Creativity In Film
Written and directed by Quentin Tarantino, "Django Unchained" is a mixture of history, moralizing, violence, and parody. The movie is lengthy, at nearly three hours, but moves quickly. The acting,scenery, costuming, and musical score each add a great deal to the film.
The movie is set in Texas, Mississippi, and the west in 1858, two years before the Civil War. The overarching theme of the movie, the evil of slavery, is brought home from the opening scenes, in which two slave traders lead a coffle of bound slaves through the woods to be sold. The primary character Django Freeman (Jimmie Foxx) is a slave in the coffle rescued by a flamboyant German bounty hunter, Dr. King Schultz (Christoph Waltz), because of his ability to recognize a group of former overseers who are wanted by the law dead or alive. Django and Schultz become companions. Django quickly becomes highly skilled with firearms. He agrees to help Schultz with bounty hunting in exchange for Schultz'assistance in finding and freeing his wife, Broomhilda, (Kerry Washington).
There are many humorous, violent, and colorful scenes before the pair arrive in Meridian, Missippi to learn that Broomhilda is at a large plantation called Candieland owned by Calvin Candie (Leonard DiCaprio), the mercurial arch-villian of the film. Candie is a patron of a vicious gladiatorial-like combat called mandingo in which slaves wrestle to the death. (There is no historical evidence that mandingo fighting took place in the Old South.) Schultz and Django develop an elaborate scheme to find and free Broomhilda under the ruse that Django is a free black slaveholder (there were some in the South) who seeks to buy a slave for mandingo fighting and to pay top dollar.
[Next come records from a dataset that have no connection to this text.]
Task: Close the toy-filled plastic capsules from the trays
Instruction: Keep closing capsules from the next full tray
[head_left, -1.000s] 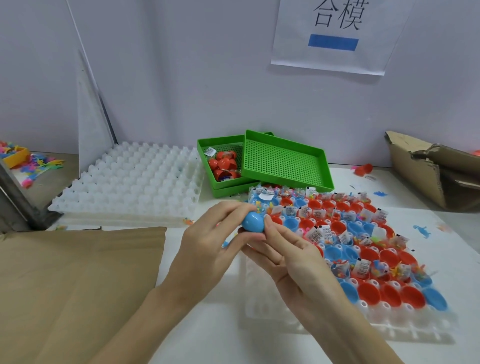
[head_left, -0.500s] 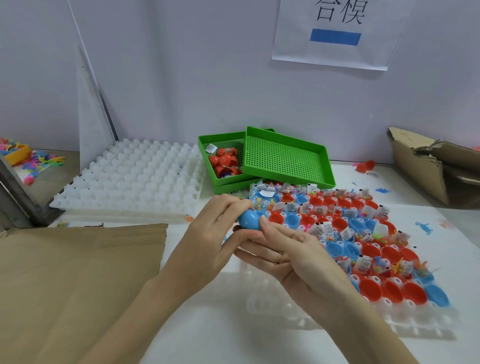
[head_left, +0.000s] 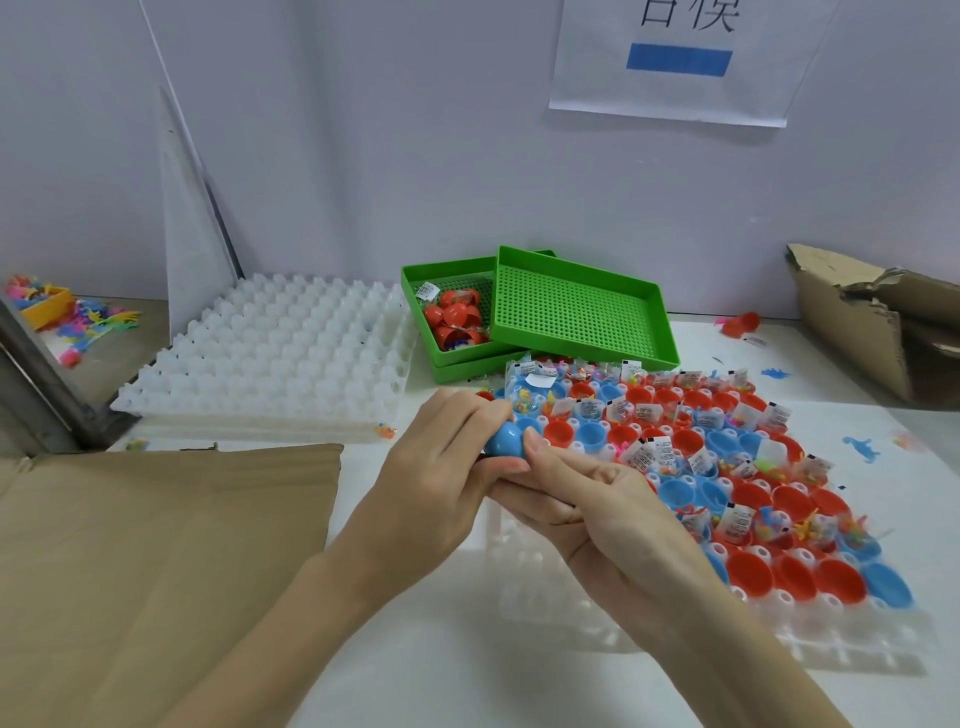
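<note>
A blue capsule (head_left: 503, 441) sits between my two hands, just left of the filled tray. My left hand (head_left: 441, 478) wraps its fingers over the capsule from the left. My right hand (head_left: 597, 499) lies palm up under it, thumb pressing on the capsule's right side. The white dimpled tray (head_left: 857, 644) on the right holds several open red and blue capsule halves (head_left: 789, 574), many with small toys and paper slips. Two stacked green trays (head_left: 582, 306) behind it hold red closed capsules (head_left: 454, 317).
An empty white dimpled tray (head_left: 270, 358) lies at the back left. A flat cardboard sheet (head_left: 156, 561) covers the near left. A torn cardboard box (head_left: 872, 317) stands at the back right. Loose coloured toys (head_left: 78, 322) lie far left.
Both hands have stayed together on the blue capsule and shifted slightly left and toward me; the right thumb has slid along the capsule's side.
</note>
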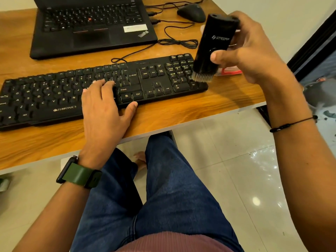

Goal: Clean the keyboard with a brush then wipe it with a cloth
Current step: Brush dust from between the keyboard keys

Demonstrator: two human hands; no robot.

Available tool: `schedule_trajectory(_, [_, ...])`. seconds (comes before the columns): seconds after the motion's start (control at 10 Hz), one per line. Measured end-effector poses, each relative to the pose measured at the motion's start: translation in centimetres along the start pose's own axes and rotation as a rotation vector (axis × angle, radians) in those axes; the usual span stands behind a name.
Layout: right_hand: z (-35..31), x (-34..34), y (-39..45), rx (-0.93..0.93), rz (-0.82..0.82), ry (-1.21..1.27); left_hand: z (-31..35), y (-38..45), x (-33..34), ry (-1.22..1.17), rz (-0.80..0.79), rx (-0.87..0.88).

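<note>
While right hand point(252, 50) grips brush point(214, 44), bristles seemingly down-left over keyboard point(101, 88)

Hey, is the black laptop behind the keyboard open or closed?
Open. The black laptop on the wooden desk shows its own keys, red pointing nub and touchpad, and its lid rises at the frame's top. Whether the screen is on cannot be told.

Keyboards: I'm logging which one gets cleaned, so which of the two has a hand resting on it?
The separate black Zebronics keyboard nearest the desk edge; the left hand rests flat on its keys. The laptop keyboard behind it is untouched.
</note>
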State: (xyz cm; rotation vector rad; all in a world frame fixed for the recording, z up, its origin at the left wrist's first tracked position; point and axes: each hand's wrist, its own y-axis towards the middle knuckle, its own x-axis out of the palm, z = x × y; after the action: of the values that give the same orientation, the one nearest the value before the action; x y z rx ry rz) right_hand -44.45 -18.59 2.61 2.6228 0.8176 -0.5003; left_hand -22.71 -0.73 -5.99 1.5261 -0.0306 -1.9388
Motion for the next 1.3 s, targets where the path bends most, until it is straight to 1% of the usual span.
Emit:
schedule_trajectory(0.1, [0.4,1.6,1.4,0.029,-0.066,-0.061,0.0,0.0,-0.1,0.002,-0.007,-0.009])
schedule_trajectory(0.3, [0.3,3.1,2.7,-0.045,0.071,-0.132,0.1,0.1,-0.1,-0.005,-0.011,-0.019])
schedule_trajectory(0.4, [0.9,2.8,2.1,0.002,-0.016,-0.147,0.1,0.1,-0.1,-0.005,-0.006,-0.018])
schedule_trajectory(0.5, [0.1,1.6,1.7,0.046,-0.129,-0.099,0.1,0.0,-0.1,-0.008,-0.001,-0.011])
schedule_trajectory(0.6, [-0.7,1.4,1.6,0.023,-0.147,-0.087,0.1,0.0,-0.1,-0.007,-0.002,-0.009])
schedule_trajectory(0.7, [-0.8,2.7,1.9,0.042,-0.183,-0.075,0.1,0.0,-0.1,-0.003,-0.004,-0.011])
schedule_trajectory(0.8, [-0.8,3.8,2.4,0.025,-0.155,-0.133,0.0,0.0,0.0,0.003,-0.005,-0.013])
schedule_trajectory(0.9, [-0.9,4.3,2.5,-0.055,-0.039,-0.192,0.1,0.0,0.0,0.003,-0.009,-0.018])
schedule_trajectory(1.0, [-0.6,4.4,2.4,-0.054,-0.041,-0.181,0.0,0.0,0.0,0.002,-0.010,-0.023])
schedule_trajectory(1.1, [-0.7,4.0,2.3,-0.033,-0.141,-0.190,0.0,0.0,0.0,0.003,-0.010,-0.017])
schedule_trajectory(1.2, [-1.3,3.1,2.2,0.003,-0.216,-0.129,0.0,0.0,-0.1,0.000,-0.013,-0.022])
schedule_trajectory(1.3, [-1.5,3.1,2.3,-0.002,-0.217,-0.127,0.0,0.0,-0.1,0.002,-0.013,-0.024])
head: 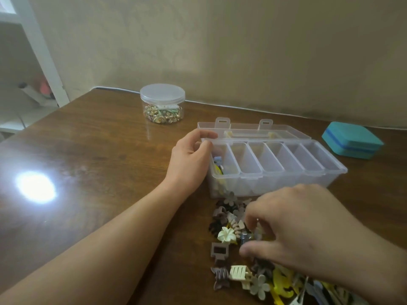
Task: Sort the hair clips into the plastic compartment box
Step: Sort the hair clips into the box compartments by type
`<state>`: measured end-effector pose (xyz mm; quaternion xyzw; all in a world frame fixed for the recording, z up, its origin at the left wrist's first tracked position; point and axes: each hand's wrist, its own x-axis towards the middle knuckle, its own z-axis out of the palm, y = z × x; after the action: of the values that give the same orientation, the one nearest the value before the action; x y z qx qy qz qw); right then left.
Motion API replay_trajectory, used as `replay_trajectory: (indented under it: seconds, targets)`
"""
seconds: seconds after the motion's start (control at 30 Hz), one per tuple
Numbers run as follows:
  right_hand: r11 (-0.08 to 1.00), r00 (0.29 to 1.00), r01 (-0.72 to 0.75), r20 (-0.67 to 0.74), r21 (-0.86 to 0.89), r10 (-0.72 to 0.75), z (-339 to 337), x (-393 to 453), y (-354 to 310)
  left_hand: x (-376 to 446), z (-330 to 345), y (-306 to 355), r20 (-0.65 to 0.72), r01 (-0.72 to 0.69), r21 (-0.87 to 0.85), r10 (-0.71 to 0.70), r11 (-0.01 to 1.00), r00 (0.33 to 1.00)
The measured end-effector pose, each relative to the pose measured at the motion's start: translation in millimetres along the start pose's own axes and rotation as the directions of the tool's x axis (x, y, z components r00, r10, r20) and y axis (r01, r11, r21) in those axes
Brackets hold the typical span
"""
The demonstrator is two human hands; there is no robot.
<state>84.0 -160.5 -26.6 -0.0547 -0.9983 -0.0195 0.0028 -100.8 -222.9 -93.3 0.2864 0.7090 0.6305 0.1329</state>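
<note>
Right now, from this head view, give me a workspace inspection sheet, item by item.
Surface: brown wooden table, glossy, with a bright light glare at left.
Job's things: clear compartment box, lid open; the leftmost compartment holds a few clips, the others look empty. Pile of hair clips in front of the box.
Clutter: lidded round jar of small gold pieces; closed teal case.
Hands: left hand holds the box's left end; right hand picks into the pile, what it grips is hidden.
Cables: a thin white line, possibly a cable, along the table's far edge.
Surroundings: beige wall; white shelving at left.
</note>
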Motion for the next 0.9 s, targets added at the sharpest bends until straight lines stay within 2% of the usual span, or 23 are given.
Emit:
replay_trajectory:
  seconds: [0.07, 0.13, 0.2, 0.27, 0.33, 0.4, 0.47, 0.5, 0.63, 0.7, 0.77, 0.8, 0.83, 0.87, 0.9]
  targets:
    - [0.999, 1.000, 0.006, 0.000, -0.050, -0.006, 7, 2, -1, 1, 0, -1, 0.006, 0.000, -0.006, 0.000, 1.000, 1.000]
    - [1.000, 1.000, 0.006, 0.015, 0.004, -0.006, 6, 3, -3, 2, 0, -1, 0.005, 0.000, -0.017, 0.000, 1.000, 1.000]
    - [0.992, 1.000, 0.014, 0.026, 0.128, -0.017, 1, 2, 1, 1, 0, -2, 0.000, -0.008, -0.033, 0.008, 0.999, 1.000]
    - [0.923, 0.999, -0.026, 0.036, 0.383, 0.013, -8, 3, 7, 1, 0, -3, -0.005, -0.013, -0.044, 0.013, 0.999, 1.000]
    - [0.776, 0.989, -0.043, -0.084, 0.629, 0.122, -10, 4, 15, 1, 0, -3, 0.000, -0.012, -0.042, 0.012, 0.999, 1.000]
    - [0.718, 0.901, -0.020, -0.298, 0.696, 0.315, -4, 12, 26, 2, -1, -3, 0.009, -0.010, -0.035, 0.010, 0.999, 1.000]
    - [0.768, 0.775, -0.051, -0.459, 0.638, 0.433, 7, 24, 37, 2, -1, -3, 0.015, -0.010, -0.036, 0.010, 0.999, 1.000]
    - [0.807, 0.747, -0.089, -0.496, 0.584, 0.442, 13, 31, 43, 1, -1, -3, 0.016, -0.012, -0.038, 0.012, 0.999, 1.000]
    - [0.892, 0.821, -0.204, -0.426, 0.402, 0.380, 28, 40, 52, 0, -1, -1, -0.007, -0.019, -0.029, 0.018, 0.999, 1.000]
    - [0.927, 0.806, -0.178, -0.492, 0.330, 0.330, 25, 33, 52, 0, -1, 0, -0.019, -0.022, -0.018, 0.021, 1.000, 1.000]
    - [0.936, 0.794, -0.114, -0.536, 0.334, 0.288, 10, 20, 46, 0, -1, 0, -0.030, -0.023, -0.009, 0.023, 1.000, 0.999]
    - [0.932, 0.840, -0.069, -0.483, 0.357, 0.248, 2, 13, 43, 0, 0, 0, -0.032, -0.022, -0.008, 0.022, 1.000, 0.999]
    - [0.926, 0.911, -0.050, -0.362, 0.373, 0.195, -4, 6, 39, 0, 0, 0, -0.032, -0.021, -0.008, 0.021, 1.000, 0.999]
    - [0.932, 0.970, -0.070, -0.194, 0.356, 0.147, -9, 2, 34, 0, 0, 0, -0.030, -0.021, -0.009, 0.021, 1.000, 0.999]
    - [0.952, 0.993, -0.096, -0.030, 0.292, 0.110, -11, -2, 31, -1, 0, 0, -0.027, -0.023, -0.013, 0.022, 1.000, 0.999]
As the story develops, Tarantino shows a great deal about the brutality of plantation life at Candieland, with characters including the Uncle-Tom slave Stephen (Samuel Jackson) and Candie's widowed sister Lara Lee Candie-Fitzwillie (Laura Cayouette) who displays a great degree of smoldering sexual frustration. The tension builds gradually through the extended plantation scenes until the film explodes in a large cascade of violence and death and destruction, with the triumph of Django over the slaveholder tormentors.
The movie is an eclectic melange of history and echoes of B-grade westerns. Each component of this film, from the depiction of slavery to the language, violence, and use of earlier films, can and has been subjected to extended discussion and reflection. I found that the movie worked well. "Django Unchained" held my attention throughout and made me think about what I had seen long after it ended. Tarantino has imaginatively blended his sources together to create a riveting, entertaining movie with superb performances by Waltz, DiCaprio, and Jackson. I lost an initial skepticism about this movie. The more I thought about it, the better I liked it.